** Task to carry out **
The reply should be an exact repeat of the listing, with no pictures in it.

*** Opening of Task data ***

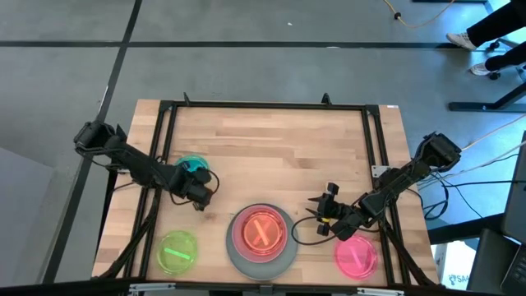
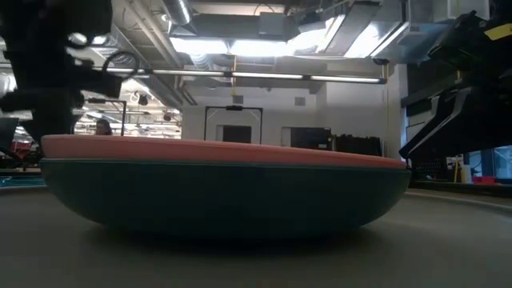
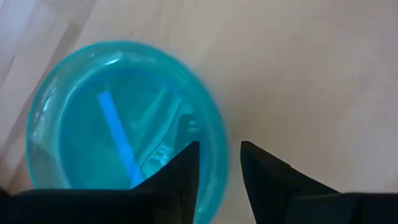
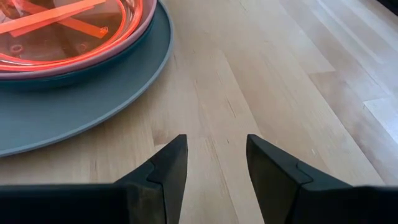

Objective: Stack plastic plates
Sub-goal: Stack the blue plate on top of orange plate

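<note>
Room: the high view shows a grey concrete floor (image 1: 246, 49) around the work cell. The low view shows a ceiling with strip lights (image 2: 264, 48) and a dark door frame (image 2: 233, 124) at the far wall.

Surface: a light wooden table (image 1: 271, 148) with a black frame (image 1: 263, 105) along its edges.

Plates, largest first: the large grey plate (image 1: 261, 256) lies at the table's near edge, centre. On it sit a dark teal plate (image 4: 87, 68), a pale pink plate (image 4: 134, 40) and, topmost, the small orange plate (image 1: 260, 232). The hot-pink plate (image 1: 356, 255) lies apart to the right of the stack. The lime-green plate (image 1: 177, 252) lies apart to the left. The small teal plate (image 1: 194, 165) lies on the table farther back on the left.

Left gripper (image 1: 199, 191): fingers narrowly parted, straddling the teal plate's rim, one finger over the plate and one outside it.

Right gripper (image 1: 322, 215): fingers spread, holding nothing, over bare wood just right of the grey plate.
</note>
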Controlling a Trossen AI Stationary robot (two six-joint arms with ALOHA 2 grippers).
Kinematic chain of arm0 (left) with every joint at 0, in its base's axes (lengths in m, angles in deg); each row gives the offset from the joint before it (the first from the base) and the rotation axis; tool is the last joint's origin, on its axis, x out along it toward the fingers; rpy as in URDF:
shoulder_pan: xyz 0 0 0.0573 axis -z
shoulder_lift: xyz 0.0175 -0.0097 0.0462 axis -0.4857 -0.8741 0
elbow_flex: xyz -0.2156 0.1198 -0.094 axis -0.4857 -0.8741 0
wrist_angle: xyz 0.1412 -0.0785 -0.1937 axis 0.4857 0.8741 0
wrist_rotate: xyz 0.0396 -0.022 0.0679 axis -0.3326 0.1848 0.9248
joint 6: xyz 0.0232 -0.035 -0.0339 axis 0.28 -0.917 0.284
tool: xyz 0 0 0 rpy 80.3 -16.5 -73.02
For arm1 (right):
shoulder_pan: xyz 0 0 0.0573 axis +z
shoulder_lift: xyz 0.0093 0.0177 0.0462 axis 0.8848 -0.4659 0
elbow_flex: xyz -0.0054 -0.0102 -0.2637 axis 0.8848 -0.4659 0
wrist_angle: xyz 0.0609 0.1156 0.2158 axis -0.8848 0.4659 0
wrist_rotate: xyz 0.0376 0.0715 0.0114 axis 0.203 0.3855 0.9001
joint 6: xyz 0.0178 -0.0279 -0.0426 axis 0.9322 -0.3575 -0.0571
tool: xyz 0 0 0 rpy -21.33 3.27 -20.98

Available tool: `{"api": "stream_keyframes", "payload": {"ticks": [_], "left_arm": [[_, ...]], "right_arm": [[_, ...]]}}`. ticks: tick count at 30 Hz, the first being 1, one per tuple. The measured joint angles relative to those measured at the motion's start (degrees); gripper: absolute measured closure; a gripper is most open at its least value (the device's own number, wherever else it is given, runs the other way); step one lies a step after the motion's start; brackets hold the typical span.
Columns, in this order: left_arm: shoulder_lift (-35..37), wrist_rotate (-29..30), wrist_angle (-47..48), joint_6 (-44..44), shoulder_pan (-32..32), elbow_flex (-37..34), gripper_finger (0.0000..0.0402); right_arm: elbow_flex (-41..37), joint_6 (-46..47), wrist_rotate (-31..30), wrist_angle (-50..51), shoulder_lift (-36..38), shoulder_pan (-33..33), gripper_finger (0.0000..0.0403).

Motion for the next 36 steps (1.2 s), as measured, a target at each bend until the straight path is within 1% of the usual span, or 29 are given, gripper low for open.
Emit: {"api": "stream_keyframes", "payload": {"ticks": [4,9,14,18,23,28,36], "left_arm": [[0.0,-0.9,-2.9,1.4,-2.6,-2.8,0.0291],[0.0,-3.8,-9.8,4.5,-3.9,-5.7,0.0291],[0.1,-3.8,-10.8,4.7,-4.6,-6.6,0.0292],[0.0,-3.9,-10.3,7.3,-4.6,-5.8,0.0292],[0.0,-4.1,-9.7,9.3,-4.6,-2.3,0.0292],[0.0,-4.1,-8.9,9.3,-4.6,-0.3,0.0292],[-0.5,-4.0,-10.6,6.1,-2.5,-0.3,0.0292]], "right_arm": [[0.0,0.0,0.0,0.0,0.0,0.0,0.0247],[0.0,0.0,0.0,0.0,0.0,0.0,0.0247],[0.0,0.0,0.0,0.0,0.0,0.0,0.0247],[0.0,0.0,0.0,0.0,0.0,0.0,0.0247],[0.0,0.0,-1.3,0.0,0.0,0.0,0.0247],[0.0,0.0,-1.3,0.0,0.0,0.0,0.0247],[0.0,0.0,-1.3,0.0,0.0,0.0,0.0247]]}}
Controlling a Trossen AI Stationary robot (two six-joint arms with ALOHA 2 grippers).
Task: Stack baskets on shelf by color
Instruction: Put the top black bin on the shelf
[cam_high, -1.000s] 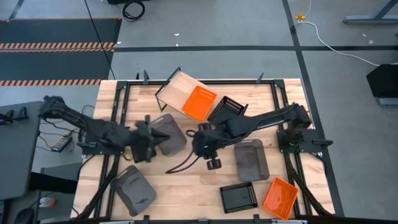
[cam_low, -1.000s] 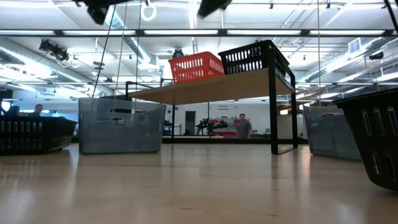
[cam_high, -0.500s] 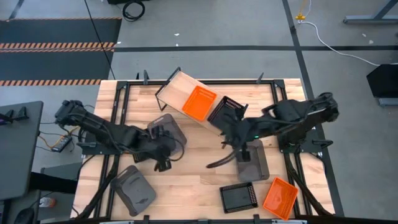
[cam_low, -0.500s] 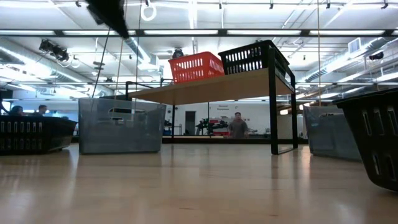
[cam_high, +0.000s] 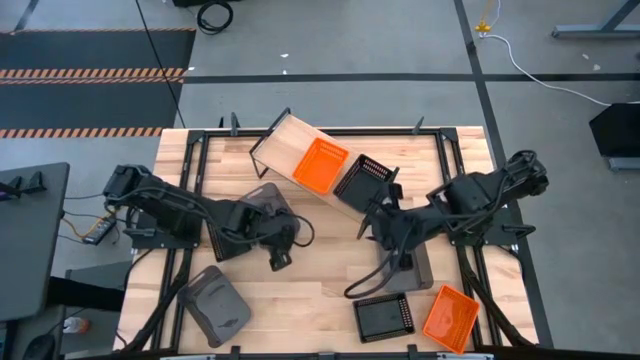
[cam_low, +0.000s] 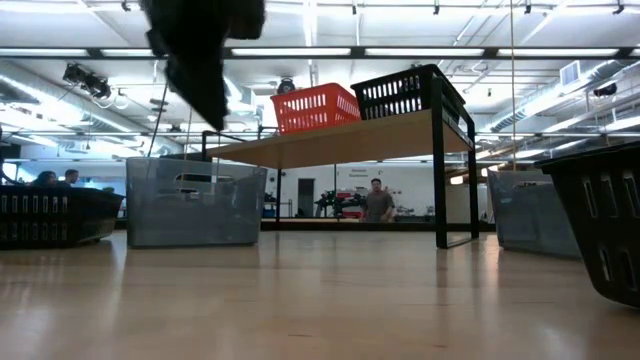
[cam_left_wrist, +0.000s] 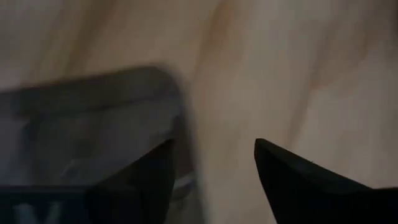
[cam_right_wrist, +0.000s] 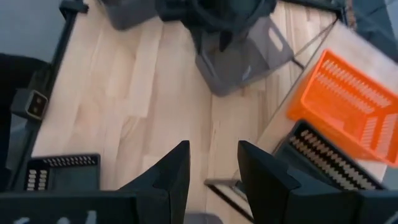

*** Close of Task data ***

** Response **
Objective: Stack plastic plates
Sub-goal: Stack the blue plate on top of orange plate

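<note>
Room: the high view shows a grey concrete floor (image 1: 246, 49) around the work cell. The low view shows a ceiling with strip lights (image 2: 264, 48) and a dark door frame (image 2: 233, 124) at the far wall.

Surface: a light wooden table (image 1: 271, 148) with a black frame (image 1: 263, 105) along its edges.

Plates, largest first: the large grey plate (image 1: 261, 256) lies at the table's near edge, centre. On it sit a dark teal plate (image 4: 87, 68), a pale pink plate (image 4: 134, 40) and, topmost, the small orange plate (image 1: 260, 232). The hot-pink plate (image 1: 356, 255) lies apart to the right of the stack. The lime-green plate (image 1: 177, 252) lies apart to the left. The small teal plate (image 1: 194, 165) lies on the table farther back on the left.

Left gripper (image 1: 199, 191): fingers narrowly parted, straddling the teal plate's rim, one finger over the plate and one outside it.

Right gripper (image 1: 322, 215): fingers spread, holding nothing, over bare wood just right of the grey plate.
</note>
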Controlling a Trossen AI Stationary robot (two six-joint arms with ALOHA 2 grippers).
Kinematic chain of arm0 (left) with every joint at 0, in its base's axes (lengths in m, angles in deg); each row gives the offset from the joint before it (the first from the base) and the rotation axis; tool is the last joint's origin, on its axis, x out along it toward the fingers; rpy as in URDF:
shoulder_pan: xyz 0 0 0.0573 axis -z
shoulder_lift: xyz 0.0175 -0.0097 0.0462 axis -0.4857 -0.8741 0
elbow_flex: xyz -0.2156 0.1198 -0.094 axis -0.4857 -0.8741 0
wrist_angle: xyz 0.1412 -0.0785 -0.1937 axis 0.4857 0.8741 0
wrist_rotate: xyz 0.0396 -0.022 0.0679 axis -0.3326 0.1848 0.9248
joint 6: xyz 0.0232 -0.035 -0.0339 axis 0.28 -0.917 0.284
tool: xyz 0 0 0 rpy 80.3 -16.5 -73.02
For arm1 (right):
shoulder_pan: xyz 0 0 0.0573 axis +z
shoulder_lift: xyz 0.0093 0.0177 0.0462 axis 0.8848 -0.4659 0
elbow_flex: xyz -0.0054 -0.0102 -0.2637 axis 0.8848 -0.4659 0
wrist_angle: xyz 0.0609 0.1156 0.2158 axis -0.8848 0.4659 0
wrist_rotate: xyz 0.0376 0.0715 0.0114 axis 0.203 0.3855 0.9001
joint 6: xyz 0.0178 -0.0279 -0.0426 axis 0.9322 -0.3575 -0.0571
tool: xyz 0 0 0 rpy -21.33 3.27 -20.98

Available tool: `{"api": "stream_keyframes", "payload": {"ticks": [_], "left_arm": [[_, ...]], "right_arm": [[_, ...]]}}`. ticks: tick count at 30 Hz, the first being 1, one per tuple. The measured joint angles relative to those measured at the motion's start (degrees); gripper: absolute measured closure; a gripper is most open at its least value (the device's own number, wherever else it is given, runs the other way); step one lies a step after the motion's start; brackets hold the typical span.
Columns, in this order: left_arm: shoulder_lift (-35..37), wrist_rotate (-29..30), wrist_angle (-47..48), joint_6 (-44..44), shoulder_pan (-32..32), elbow_flex (-37..34), gripper_finger (0.0000..0.0402); right_arm: elbow_flex (-41..37), joint_6 (-46..47), wrist_rotate (-31..30), wrist_angle (-50..51), shoulder_lift (-36..38), shoulder_pan (-33..33), gripper_finger (0.0000..0.0403).

Motion for the next 36 steps (1.2 s), as measured, a target at each bend until the straight path is within 1% of the usual span, or 29 are given, gripper low for open.
Emit: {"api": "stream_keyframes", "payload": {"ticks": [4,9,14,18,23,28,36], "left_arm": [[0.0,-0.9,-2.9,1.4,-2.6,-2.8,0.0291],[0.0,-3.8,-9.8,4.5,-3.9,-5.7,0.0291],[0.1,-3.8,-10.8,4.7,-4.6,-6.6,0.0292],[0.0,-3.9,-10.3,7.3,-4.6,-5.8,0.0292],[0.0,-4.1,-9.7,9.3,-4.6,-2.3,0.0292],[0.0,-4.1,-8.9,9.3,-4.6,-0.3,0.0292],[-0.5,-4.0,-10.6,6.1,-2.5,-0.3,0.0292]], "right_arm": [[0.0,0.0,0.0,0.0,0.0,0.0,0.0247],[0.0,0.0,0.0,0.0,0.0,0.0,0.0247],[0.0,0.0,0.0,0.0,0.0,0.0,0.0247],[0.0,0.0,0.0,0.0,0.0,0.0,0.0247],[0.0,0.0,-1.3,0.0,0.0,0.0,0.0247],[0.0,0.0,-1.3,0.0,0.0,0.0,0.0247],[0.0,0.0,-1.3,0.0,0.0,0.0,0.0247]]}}
Controlling a Trossen AI Stationary robot (two six-joint arms with ALOHA 2 grippers).
Task: Stack baskets on shelf by color
Instruction: Put the top black bin on the shelf
[cam_high, -1.000s] 
[cam_low, -1.000s] 
[cam_high, -0.500s] 
[cam_low, -0.500s] 
[cam_high, +0.000s] 
[cam_low, +0.000s] 
[cam_left_wrist, +0.000s] 
[cam_right_wrist, +0.000s] 

That brings the answer to completion.